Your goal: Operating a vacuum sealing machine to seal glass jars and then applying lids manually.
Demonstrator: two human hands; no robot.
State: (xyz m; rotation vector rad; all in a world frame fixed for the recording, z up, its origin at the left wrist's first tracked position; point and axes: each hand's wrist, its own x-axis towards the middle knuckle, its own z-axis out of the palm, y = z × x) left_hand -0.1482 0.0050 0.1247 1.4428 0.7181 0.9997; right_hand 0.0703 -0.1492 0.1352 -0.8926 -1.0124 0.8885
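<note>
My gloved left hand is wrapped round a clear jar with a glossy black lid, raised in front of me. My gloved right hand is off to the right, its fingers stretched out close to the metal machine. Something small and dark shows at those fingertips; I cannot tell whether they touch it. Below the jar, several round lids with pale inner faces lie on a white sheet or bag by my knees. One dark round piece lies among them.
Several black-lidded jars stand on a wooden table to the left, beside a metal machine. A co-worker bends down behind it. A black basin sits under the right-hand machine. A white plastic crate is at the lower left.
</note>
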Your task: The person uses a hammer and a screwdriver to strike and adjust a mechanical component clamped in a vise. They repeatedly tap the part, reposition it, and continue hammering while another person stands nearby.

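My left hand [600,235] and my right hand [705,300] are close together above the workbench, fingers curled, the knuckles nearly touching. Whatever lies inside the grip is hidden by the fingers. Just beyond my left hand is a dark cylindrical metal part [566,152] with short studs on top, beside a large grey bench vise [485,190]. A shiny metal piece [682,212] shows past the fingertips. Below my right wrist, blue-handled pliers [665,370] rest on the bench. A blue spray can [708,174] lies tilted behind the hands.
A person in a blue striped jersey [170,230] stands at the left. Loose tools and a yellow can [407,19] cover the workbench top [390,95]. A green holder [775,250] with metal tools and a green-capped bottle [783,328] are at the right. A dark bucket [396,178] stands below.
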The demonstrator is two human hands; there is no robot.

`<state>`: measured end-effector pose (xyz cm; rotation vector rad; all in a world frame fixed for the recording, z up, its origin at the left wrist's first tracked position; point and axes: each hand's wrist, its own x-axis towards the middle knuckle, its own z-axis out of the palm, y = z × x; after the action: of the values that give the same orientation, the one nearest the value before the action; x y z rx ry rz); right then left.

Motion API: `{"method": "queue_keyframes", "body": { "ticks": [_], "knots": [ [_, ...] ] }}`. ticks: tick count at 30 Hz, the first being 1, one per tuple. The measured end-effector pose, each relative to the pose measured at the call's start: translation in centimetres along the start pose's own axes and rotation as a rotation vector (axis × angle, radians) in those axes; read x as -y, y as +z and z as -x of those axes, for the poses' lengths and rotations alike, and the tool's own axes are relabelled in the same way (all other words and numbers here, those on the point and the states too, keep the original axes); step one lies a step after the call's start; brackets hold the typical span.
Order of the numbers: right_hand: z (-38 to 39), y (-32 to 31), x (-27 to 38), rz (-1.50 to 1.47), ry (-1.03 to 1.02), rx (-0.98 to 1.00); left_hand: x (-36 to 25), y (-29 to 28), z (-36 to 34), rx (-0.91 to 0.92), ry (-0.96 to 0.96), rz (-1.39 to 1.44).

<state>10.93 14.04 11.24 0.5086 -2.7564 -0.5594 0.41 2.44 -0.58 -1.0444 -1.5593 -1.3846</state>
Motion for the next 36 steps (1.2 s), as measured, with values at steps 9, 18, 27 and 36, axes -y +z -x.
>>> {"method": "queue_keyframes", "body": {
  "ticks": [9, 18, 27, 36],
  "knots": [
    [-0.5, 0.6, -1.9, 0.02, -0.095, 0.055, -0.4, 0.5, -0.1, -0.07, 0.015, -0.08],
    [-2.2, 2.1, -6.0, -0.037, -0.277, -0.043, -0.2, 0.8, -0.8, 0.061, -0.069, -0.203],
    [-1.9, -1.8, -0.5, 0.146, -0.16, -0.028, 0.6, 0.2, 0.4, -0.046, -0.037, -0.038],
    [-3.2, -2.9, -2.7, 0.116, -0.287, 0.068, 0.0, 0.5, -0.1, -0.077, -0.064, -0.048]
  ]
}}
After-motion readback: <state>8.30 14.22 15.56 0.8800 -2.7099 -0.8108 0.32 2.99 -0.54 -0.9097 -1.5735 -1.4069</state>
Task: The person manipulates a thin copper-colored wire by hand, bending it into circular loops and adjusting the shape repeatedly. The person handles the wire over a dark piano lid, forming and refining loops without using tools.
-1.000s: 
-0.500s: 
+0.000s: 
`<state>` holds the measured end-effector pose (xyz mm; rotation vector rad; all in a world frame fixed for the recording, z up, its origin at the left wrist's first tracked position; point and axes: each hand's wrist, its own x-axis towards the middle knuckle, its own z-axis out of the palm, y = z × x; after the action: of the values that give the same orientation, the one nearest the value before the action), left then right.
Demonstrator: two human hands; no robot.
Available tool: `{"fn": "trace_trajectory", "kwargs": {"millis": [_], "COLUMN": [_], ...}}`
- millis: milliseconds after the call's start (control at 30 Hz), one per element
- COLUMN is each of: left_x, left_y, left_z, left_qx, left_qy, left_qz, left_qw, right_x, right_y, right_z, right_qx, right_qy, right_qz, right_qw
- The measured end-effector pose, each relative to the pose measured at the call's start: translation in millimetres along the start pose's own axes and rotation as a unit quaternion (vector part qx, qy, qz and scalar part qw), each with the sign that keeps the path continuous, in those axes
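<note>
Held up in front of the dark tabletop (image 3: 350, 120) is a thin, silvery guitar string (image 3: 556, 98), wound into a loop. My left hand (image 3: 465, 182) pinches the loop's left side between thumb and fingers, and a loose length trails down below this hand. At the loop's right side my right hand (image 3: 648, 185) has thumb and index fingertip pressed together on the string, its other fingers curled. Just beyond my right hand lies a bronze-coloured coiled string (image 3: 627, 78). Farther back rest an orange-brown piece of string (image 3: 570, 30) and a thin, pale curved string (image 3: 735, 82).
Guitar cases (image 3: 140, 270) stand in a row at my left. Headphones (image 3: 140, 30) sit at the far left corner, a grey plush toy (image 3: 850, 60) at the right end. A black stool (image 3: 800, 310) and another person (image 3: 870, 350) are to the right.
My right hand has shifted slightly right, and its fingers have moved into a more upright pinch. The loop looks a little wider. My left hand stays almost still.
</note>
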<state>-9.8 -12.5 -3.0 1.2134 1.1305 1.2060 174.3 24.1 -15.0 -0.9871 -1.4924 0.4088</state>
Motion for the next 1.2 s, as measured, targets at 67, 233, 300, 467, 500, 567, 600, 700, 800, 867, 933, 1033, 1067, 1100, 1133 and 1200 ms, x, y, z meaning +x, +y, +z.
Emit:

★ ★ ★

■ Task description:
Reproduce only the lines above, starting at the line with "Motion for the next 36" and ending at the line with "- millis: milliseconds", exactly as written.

■ Worked solution:
Motion for the next 36 steps (1.2 s), as measured, with values at steps 9, 18, 27 and 36, axes -y +z -x.
>>> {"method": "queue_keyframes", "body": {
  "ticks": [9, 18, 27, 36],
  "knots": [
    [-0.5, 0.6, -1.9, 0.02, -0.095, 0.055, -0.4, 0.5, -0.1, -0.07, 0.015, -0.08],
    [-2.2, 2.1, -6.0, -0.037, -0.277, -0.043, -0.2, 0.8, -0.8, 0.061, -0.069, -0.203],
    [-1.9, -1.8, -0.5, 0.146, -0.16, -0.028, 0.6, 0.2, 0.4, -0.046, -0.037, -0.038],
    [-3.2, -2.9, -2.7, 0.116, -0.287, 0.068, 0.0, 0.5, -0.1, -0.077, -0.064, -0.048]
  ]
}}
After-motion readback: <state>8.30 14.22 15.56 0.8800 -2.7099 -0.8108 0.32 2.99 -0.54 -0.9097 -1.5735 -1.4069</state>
Task: The person manipulates a thin copper-colored wire by hand, bending it into circular loops and adjusting the shape repeatedly. The person handles the wire over a dark piano lid, forming and refining loops without using tools.
-1.000s: 
-0.500s: 
+0.000s: 
`<state>` holds the measured end-effector pose (xyz mm; rotation vector rad; all in a world frame fixed for the recording, z up, its origin at the left wrist's first tracked position; point and axes: each hand's wrist, its own x-axis towards the middle knuckle, its own z-axis out of the palm, y = z × x; after the action: of the values that give the same orientation, the one nearest the value before the action), left then right.
Demonstrator: two human hands; no robot.
Available tool: `{"fn": "trace_trajectory", "kwargs": {"millis": [_], "COLUMN": [_], ...}}`
- millis: milliseconds after the call's start (control at 30 Hz), one per element

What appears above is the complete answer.